I have following two entities:

public class Artist
{
    [Key]
    public string ArtistId { get; set; }
    public string Name { get; set; }

    public virtual ICollection<Genre> Genres { get; set; }
}

public class Genre
{
    [Key]
    public int GenreId { get; set; }
    public string Name { get; set; }

    public virtual ICollection<Artist> Artist { get; set; }
}

In my program I create some artists and want to save them:

using (var context = new ArtistContext())
{
    var artists = _fullArtists.Select(x => x.Artist);

    foreach (var artist in artists)
    {
        context.Artists.AddOrUpdate(artist);
    }

    context.SaveChanges();
}

Entity Framework correctly created the three tables:

Artist (ArtistId, Name)
Genre (GenreId, Name)
ArtistGenre (ArtistId, GenreId)

But unfortunately, when my artist sample data look like this:

var a1 = new Artist { Name = "a1" };
a1.Genres.Add(new Genre { Name="rock"});
var a2 = new Artist { Name = "a2" };
a2.Genres.Add(new Genre { Name="rock"});

It will create 2 records in table Genre:

IdName
rock   
rock   

instead of creating it once and then reuse it.

  • Do you know if this is a configuration problem or how to tell EF to not insert duplicates and reuse existing instead?

Thanks in advance


Edit: Unfortunately, the solution of Sergey Berezovskiy didn't work (or probably i did something wrong :D)

What I have now is the following:

using (var workUnit = WorkUnitFactory.CreateWorkUnit())
{
    var snapShot = new Snapshot { Date = DateTime.Now.Date };

     //ICollection<Genre> genres = _fullArtists.Select(x => x.ToArtist(snapShot)).SelectMany(x => x.Genres).Distinct(new GenreComparer()).ToList();
     //workUnit.Repository<IGenreRepository>().InsertEntities(genres);
     //workUnit.Commit();

     var artists = _fullArtists.Select(x => x.ToArtist(snapShot)).ToList();

     workUnit.Repository<IArtistRepository>().InsertEntities(artists);
     workUnit.Commit();
}

ArtistExtensions.cs

    public static class ArtistExtensions
    {
        public static Artist ToArtist(this FullArtistWrapper value, Snapshot snapShot)
        {
            if (value == null) { throw new ArgumentNullException(); }

            var artist = new Artist
            {
                ArtistId = value.Id,
                Name = value.Name
            };

            var genres = value.Genres.Select(x => x.ToGenre()).ToList();
            artist.Genres.AddRange(genres);

            return artist;
        }
    }

GenreExtensions.cs

public static class GenreExtensions
    {
        public static Genre ToGenre(this string value)
        {
            using (var workUnit = WorkUnitFactory.CreateWorkUnit())
            {
                return workUnit.Repository<IGenreRepository>().GetGenres().FirstOrDefault(x => x.Name == value) ??
                            new Genre {Name = value};
            }
        }
    }

Unfortunately, EF still inserts duplicate Genres in the database.

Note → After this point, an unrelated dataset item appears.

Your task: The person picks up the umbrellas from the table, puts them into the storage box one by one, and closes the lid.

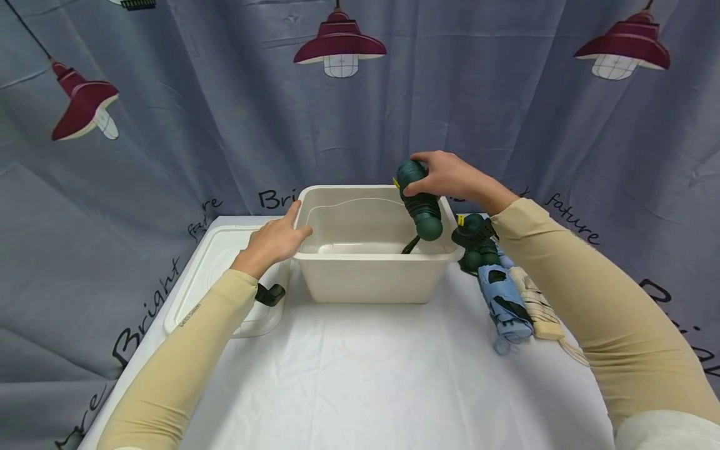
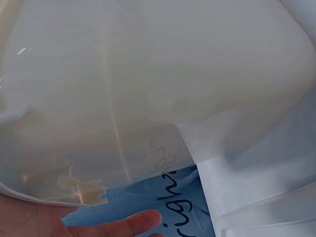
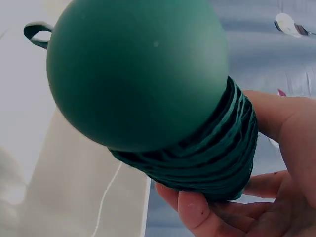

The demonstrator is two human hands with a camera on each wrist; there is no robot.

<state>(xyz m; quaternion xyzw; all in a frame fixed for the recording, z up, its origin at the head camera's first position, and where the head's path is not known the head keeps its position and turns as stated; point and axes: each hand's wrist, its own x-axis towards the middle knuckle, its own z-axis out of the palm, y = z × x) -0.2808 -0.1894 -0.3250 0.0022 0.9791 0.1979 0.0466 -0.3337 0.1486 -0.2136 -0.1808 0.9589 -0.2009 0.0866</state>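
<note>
My right hand point(image 1: 447, 178) grips a dark green folded umbrella point(image 1: 419, 203), fingers and thumb around its wrapped part. It is tilted over the right side of a cream plastic tub point(image 1: 377, 275), its rounded end pointing down. In the right wrist view, the smooth round green end point(image 3: 138, 74) fills the upper part, with a small strap loop point(image 3: 37, 33) beside it. My left hand point(image 1: 275, 240) is at the tub's left rim, thumb and index finger extended. The left wrist view shows its straight finger point(image 2: 133, 224) beside the tub wall point(image 2: 98, 98).
On the table's right lie another dark green folded umbrella point(image 1: 478, 240), a blue one point(image 1: 505, 306) with dark patches and a beige one point(image 1: 540, 306) with trailing cords. A white lid point(image 1: 208, 269) lies left of the tub, partly under my left arm. A printed curtain point(image 1: 236, 112) hangs behind.
</note>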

InsertEntities(...) is this:

public void InsertEntities<TPersistentEntity>(ICollection<TPersistentEntity> persistentEntitiesToBeInserted) where TPersistentEntity : PersistenceEntity
    {
        persistentEntitiesToBeInserted.ForEach(this.Add);
    }

public void Add(PersistenceEntity entity)
    {
        var dbSet = this.Context.Set(entity.GetType());
        dbSet.Add(entity);
    }
  • Did I misunderstood the answer of Sergey or what could be another reason that EF still inserts duplicates?

Thanks again

回答1:

From EF point of view two entities are same if they are pointing to same row in database. I.e. two entities should have same non-zero keys.

If you want to have only one Genre entity with name "rock", then you should add exactly same genre entity to second artist genres collection or you can have two entities, but they should have same non-zero ids. I suppose you have some Add extension method which creates new genre and adds it to artist's genres:

public static void Add(this ICollection<Genre> genres, string name)
{
    genres.Add(new Genre { Name = name });
}

This will create independent instances of genres each time you call this method. Thus ids of created entities will be equal to zero, EF will treat them as different entities. E.g.

 a1.Genres.Add(new Genre { Name = "rock" });
 a1.Genres.Add(new Genre { Name = "rock" });

During saving changes EF will find two objects in genres collection. EF will check entities ids and generate appropriate SQL queries. If id is zero, it will generate INSERT query. For non-zero id EF will generate UPDATE query. In this case you will have two inserts (a little simplified - see comment below). How to fix that? You can use exactly same genre entity for both artists:

var rock = new Genre { Name = "rock" };
var a1 = new Artist { Name = "a1" };
a1.Genres.Add(rock);
var a2 = new Artist { Name = "a2" };
a2.Genres.Add(rock);

If you don't want to insert new 'rock' row to database, then you can use existing one instead of creating new:

var rock = db.Genres.FirstOrDefault(g => g.Name == "rock") ?? new Genre { Name = "rock" };


回答2:

In the classes you linked Artist to Genre and then in the code you added 2 Genre using Name field.

If you had done, you would have remained in your artist and added 2

a1.Add("rock");
a1.Add("rock");


回答3:

I think there are two possible reason that doesnt work:

  1. You are commiting just once and at the end of the code block. Thus, EF adds all genres as a new one.

  2. Your Base class PersistenceEntity may not include Id property that is Key. And your Add method accepts PersistenceEntity main class. This can effect all object as a new one.